Billet: entre le théâtre kabuki et le village Potemkine: la seule chose qui compte, c’est le pouvoir d’imposer le spectacle.

La dernière vraie dévalorisation du capital est intervenue lors la Seconde Guerre mondiale. Depuis il n’y en pas eu.

En revanche la dévalorisation du travail est opérée en continu depuis 1971.

Précisément pour empécher la destruction du capital qui aurait du se produire économiquement avec le progrès de techniques et des processus de production lesquels dévaluent en continu le capital ancien puisque le nouveau est plus efficace.

Je dis que c’était en 1971 lorsque le lien entre le dollar et l’or a été coupé.

Depuis cette période, le capital a continué de croître en «valeur» tandis que le travail a été dévalué à l’infini.

Ce que 2008 a montré à ceux qui l’ont vécu et ont été capable de l’analyser  autrement  qu’au travers des imbécillités orientées   des médias, c’est que tout est à mi chemin entre le théâtre kabuki et le village Potemkine: la seule chose qui compte, c’est le pouvoir d’imposer le spectacle.

Tout ce qui compte c’est la capacité de la classe dominante à imposer son imaginaire, ses signes, ses codes, ses valeurs, sa vérité  aux classes dominées.

Ce pouvoir réside dans le contrôle de la monnaie, des médias et de l’enseignement.

Si le capitalisme avait fonctionné comme le disent les livres, comme un système de sanction et de récompense, sans trucage monétaire,  les  prix des actifs auraient chuté lors des corrections/nettoyages.  Les gens au sommet de notre société, les «maîtres de l’univers» auraient été complètement discrédités et ils auraient perdu toute leur «richesse», leur statut et leur pouvoir .

Chaque «solution» depuis cette crise, a seulement consisté à maintenir le système en vie et à prolonger le pouvoir actuel des classes dirigeantes.

Les récessions ont été interdites, la crise pour les salariés n’a jamais pris fin et la qualité de vie de la majorité de la population n’a cessé  de décliner.

Et cela va continuer.

5 réflexions sur “Billet: entre le théâtre kabuki et le village Potemkine: la seule chose qui compte, c’est le pouvoir d’imposer le spectacle.

  1. Je lis régulièrement vos articles et je suis heureux que vous mentionniez ce qui c’est passé en 1971.

    De mon point de vue c’est l’origine de tous nos maux actuels.

    Parfois vous dites également que nous sommes en économie de guerre.

    A chaque fois qu’il a fallu financer la guerre, les pays en conflit ont rompu le lien entre leur monnaie et l’or.

    En 1971 c’est le financement de la guerre du Vietnam qui, entre autres, a conduit à cette décision sur laquelle notre village mondial Potemkine est maintenant construit.
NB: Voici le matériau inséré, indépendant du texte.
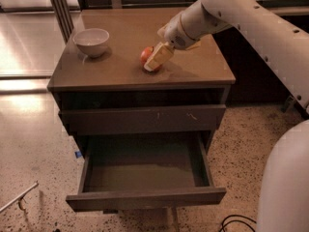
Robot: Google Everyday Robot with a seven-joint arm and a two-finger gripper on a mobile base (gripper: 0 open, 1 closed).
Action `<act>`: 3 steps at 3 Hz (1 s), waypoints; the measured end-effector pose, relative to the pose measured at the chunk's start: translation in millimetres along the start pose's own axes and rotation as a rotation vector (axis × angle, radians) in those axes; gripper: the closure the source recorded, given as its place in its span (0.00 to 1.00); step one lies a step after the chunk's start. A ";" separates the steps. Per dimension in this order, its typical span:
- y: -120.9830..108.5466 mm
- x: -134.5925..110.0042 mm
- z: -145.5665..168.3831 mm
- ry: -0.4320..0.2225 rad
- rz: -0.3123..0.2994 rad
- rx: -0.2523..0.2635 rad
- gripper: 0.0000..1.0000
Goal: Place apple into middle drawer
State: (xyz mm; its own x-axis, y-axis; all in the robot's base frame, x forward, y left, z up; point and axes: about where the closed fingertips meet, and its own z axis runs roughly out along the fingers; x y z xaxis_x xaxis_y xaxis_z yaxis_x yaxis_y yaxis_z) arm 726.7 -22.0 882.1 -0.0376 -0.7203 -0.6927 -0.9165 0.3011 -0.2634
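The red-orange apple [146, 55] sits on the cabinet top [120, 69], right of centre. My gripper [156, 59] reaches down from the white arm [231, 13] on the right and covers the apple's right side, at tabletop height. The middle drawer [145, 170] is pulled open below, its dark tray bare and its plain front panel [145, 198] facing me. The apple is well behind and above the open drawer.
A white bowl [91, 41] stands at the cabinet top's left rear. The shut upper drawer front [145, 119] bears small pale scratches. A dark cable [236, 222] lies on the speckled floor at lower right. A thin metal rod [17, 203] lies at lower left.
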 end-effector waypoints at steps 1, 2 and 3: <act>0.2 2.0 24.1 0.012 0.013 -0.038 0.20; 2.2 8.6 45.7 0.037 0.023 -0.069 0.19; 2.5 8.8 46.9 0.038 0.024 -0.071 0.37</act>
State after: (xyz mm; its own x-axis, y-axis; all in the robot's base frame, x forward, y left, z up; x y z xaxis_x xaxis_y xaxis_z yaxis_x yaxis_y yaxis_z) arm 742.8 1.8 843.9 -0.0734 -0.7373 -0.6716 -0.9409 0.2744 -0.1984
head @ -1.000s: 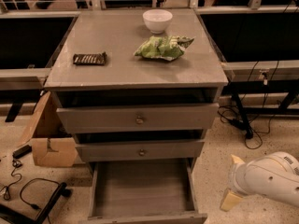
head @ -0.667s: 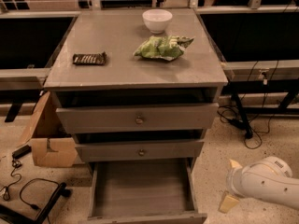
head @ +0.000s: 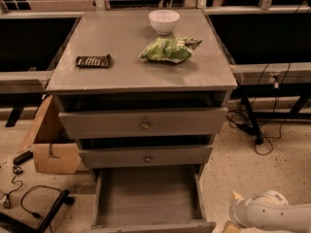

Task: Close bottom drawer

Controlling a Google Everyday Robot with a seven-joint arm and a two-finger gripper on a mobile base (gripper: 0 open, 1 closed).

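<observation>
Bottom drawer [head: 148, 200] — open, grey; claw [head: 233, 211] beside.

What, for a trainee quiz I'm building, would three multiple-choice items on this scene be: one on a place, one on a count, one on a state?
1. Where is the gripper?
A. high at the left
B. low at the right, beside the front of the bottom drawer
C. top centre

2. How many things lie on the cabinet top?
A. one
B. three
C. five

3. How is the bottom drawer?
A. pulled far out
B. shut flush
C. taken away

Answers:
1 B, it sits by the drawer's front right corner.
2 B, a white bowl, a green bag and a dark bar.
3 A, its grey inside lies open to view.
</observation>
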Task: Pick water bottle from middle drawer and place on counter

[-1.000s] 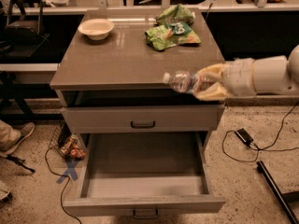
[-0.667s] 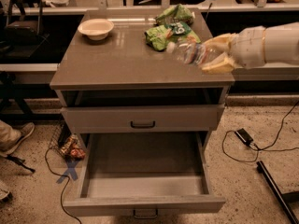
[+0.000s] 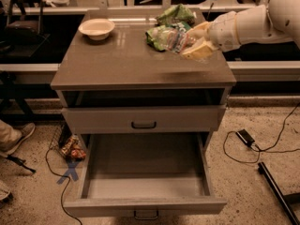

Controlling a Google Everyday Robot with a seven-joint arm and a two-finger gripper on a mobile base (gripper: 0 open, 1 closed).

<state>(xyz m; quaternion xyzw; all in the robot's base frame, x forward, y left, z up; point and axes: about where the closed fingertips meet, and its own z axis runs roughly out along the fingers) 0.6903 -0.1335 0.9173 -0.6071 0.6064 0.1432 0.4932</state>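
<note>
Clamping the bottle (image 3: 175, 39) between its two pale yellow fingers (image 3: 200, 50), the gripper (image 3: 191, 41) is hanging over the back right part of the counter (image 3: 126, 64). The jaws are pressing on the bottle from above and below, so they are standing only as far apart as the bottle is thick. The bottle is lying roughly level in that grasp and pointing left, away from the wrist. Its clear body and colourful label are showing against the green bags (image 3: 165, 28) just behind it. Whether it is touching the counter or the bags cannot be told.

The white arm (image 3: 255, 25) is reaching in from the right edge, crossing above the counter's right rim. A pale bowl (image 3: 96, 28) is sitting upright at the back left corner, well apart from the gripper.

Under the counter a dark open slot is running across the cabinet's top. Below it a shut drawer (image 3: 108, 120) is showing a dark handle (image 3: 143, 124). The drawer beneath that one (image 3: 145, 205) is standing pulled far out toward the camera.

On the speckled floor a black cable (image 3: 234, 151) is looping to the right of the cabinet, and a blue tape cross (image 3: 70, 171) is lying to its left beside a small packet (image 3: 72, 149).
</note>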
Sans cette décision, ni l’endettement faramineux de nos économies, ni la surexploitation des ressources de la planète, n’auraient été possibles.

    Il y a longtemps, j’ai lu le livre d’Edgar Faure sur « la banqueroute de Law » et je suis frappé de voir que la frénésie boursière décrite à la l’époque ressemble en tous points aux « animals spirits boursiers » que vous mentionnez très souvent.

    J’ai l’impression d’assister à la même escroquerie basée sur la production de fausse monnaie.

    Aujourd’hui la scène n’est pas réduite à la rue Quincampoix mais elle s’est étendue à toute l’économie mondiale, pays émergents compris. C’est cette expansion planétaire qui permet et a permis à cette bulle durer, de durer….jusqu’à son issue inévitablement douloureuse.